He may have wanted to be a Muslim later in life but what most Christian’s don’t realize is that Hitler and many others were very Christian in their beliefs and that this topic is an old one and has been covered before are we really running out of material or is this an attempt to whitewash Christianity and its followers of Christ . What I am posting here is not up for debate by me I am merely passing on this information so that each and everyone of you can have all the information you need to make up your own minds on this topic... It is best that you look up everything and come to your own conclusions.... Regardless most here are sadly mistaken about many things esp the swastika and Hitler's beliefs...Although Hitler did not practice religion in a churchly sense, he certainly believed in the Bible's God. Raised as Catholic he went to a monastery school and, interestingly, walked everyday past a stone arch which was carved the monastery's coat of arms which included a swastika. As a young boy, Hitler's most ardent goal was to become a priest.
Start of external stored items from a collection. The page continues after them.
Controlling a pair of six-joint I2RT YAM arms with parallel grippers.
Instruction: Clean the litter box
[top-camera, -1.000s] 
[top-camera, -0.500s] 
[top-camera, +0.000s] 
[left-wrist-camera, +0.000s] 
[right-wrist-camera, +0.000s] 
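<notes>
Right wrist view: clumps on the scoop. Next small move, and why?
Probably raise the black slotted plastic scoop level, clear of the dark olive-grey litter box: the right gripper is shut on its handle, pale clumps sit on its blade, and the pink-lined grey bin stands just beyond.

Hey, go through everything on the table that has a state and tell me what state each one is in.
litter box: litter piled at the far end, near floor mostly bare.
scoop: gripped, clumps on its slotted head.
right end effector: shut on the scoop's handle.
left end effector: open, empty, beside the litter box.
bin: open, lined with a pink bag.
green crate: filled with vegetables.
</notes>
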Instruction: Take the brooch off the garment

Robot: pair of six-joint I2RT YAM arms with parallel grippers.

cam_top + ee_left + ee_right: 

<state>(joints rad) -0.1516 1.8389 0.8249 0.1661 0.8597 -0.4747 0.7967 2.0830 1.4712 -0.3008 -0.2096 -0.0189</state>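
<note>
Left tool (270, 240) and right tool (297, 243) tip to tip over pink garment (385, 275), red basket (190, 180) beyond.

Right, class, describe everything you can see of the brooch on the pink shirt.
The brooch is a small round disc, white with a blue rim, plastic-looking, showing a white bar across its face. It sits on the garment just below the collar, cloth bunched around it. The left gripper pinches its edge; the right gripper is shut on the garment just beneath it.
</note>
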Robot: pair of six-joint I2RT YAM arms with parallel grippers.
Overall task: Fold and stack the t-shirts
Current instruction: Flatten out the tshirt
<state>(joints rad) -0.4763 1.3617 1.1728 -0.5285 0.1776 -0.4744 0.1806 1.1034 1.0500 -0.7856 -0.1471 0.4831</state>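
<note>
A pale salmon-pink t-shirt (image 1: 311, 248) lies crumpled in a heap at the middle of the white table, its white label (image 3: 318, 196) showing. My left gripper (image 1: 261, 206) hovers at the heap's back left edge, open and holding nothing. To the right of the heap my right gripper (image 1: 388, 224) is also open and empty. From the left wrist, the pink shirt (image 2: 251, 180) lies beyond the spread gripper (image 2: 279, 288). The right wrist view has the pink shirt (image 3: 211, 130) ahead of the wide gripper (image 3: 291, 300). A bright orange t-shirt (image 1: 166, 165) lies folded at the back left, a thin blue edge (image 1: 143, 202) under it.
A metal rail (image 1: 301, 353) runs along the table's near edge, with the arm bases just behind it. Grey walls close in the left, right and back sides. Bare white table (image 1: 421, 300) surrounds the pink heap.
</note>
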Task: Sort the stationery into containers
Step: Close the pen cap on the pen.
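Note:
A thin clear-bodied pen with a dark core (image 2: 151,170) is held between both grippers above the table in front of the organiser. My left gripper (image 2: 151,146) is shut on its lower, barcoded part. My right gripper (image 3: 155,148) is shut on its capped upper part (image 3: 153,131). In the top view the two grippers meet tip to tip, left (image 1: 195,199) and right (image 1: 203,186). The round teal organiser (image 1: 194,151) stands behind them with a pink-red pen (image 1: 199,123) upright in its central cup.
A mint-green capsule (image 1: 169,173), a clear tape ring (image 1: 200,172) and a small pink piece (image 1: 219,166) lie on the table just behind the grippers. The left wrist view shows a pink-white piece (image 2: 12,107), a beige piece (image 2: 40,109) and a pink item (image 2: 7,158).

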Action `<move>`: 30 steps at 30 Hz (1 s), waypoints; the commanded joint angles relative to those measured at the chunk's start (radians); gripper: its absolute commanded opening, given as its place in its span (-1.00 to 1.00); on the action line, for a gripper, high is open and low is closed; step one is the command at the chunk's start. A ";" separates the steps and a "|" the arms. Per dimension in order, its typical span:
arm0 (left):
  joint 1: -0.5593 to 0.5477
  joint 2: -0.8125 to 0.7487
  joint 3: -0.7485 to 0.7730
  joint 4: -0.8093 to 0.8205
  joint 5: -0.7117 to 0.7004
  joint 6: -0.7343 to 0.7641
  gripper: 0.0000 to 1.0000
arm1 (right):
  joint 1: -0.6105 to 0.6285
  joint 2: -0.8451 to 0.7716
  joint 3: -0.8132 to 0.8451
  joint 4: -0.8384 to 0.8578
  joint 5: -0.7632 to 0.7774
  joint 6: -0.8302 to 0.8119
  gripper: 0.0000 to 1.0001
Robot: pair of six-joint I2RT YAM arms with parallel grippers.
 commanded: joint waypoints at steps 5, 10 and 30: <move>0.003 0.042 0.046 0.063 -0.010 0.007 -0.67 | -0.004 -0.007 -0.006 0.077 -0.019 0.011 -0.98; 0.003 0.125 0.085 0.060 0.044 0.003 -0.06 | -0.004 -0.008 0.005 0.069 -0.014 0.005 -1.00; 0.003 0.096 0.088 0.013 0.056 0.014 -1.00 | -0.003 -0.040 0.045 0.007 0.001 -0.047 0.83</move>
Much of his philosophy came from the Bible, and more influentially, from the Christian Social movement. (The German Christian Social movement, remarkably, resembles the Christian Right movement in America today.) Many have questioned Hitler's stand on Christianity. Although he fought against certain Catholic priests who opposed him for political reasons, his belief in God and country never left him. Many Christians throughout history have opposed Christian priests for various reasons; this does not necessarily make one against one's own Christian beliefs. Nor did the Vatican's Pope & bishops ever disown him; in fact they blessed him! As evidence to his claimed Christianity, he said:
"My feelings as a Christian points me to my Lord and Savior as a fighter. It points me to the man who once in loneliness, surrounded by a few followers, recognized these Jews for what they were and summoned men to fight against them and who, God's truth! was greatest not as a sufferer but as a fighter. In boundless love as a Christian and as a man I read through the passage which tells us how the Lord at last rose in His might and seized the scourge to drive out of the Temple the brood of vipers and adders. How terrific was His fight for the world against the Jewish poison. To-day, after two thousand years, with deepest emotion I recognize more profoundly than ever before the fact that it was for this that He had to shed His blood upon the Cross. As a Christian I have no duty to allow myself to be cheated, but I have the duty to be a fighter for truth and justice... And if there is anything which could demonstrate that we are acting rightly it is the distress that daily grows. For as a Christian I have also a duty to my own people.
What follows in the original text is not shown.